Il documento quindi può essere stampato, compilato e firmato a mano o in futuro inviato al paziente tramite link. “Il paziente potrà quindi visionare l’informativa e compilare digitalmente il consenso informato dal comfort della propria abitazione – spiega ancora Neeb. Nei casi in cui non sia possibile l’invio del link, ad esempio per i pazienti affetti da determinate patologie che possono avere difficoltà a leggere e/o comprendere i contenuti da soli, è possibile fornire un tablet negli ambulatori o nei reparti dell’azienda in modo che il paziente possa compilare insieme ad un accompagnatore o in presenza del medico”.

La firma del consenso avviene con firma grafometrica, in ottemperanza ai criteri di privacy e sicurezza. Il consenso acquisito digitalmente potrà essere salvato nel repository aziendale e alimentare il fascicolo sanitario elettronico (FSE) del paziente.

Vediamo quali sono i punti principali su cui si basa questo metodo di raccolta.

Tracciabilità a norma di legge: la normativa sull’acquisizione del consenso informato

Nel diario clinico risulta la data del rilascio, della revisione e dell’approvazione, oltre che di invio, salvataggio, firma e download. Questo perché lo strumento è pensato anche per supportare le strutture ospedaliere nel tracciamento del complesso processo di acquisizione del consenso informato, definito e disciplinato nel nostro Paese dalla Legge 219/17 (contenente le “norme in materia di consenso informato e di disposizioni anticipate di trattamento” che stabilisce obblighi e doveri di tutti e tre gli attori coinvolti negli aspetti procedurali, ovvero pazienti, équipe medica e struttura sanitaria).

“In questo modo la struttura sanitaria ha sempre un documento che può tutelarla e a cui appellarsi in caso di reclami o richieste di risarcimento – conferma il dott. Neeb – utilizzando un linguaggio chiaro, e dove possibile il supporto di video e immagini, la struttura può adempiere agli obblighi di legge con pochi click e nella certezza di operare in sicurezza”.

Personalizzazione

Un archivio ricco e soprattutto non statico: “Gli operatori possono intervenire personalizzando la scheda informativa, in modo da spiegare nel miglior dettaglio possibile l’intervento al paziente” ma è possibile anche adattare i documenti in base alle normative vigenti nazionali.

“I documenti fanno riferimento agli standard normativi e legislativi europei chiaramente – continua il dottor Neeb.

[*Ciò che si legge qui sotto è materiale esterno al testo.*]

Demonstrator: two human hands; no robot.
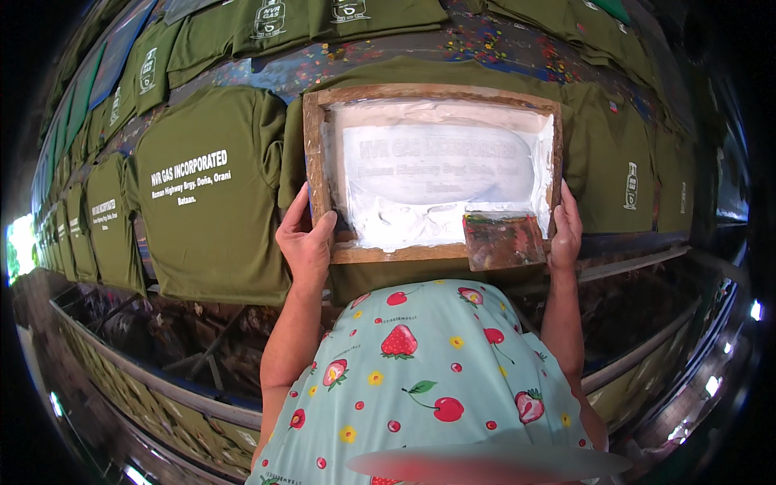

Ma vi sono delle discipline che, invece, obbediscono a normative nazionali, come ad esempio l’interruzione volontaria di gravidanza o il consenso alla trasfusione. In questi casi, è possibile inviare un alert alla casa editrice con la segnalazione: in questo modo sarà la stessa, sotto supervisione delle strutture coinvolte, a adattare il documento”.

Costruzione di un rapporto di fiducia

Un sistema che rende il processo più veloce e preciso, ma soprattutto crea un ponte di dialogo tracciabile tra medico e paziente: nel documento è prevista anche una sezione di domande aperte per esprimere preoccupazioni o dubbi, che può essere rivista insieme al medico sia di persona che tramite l’invio di materiale aggiuntivo. Inoltre, la possibilità di poter tornare sul documento permette al paziente di reperire informazioni che possono non essere in sua disponibilità sul momento ma che si rivelano utili, se non fondamentali, per la fase di anamnesi.

“Il paziente, in questo modo, percepisce di essere seguito in ogni passo e mai abbandonato – conferma il dottor Neeb – e di fatto la firma del consenso informato non è altro che la formalizzazione della fase informativa in un rapporto di fiducia instaurato tra i soggetti coinvolti”.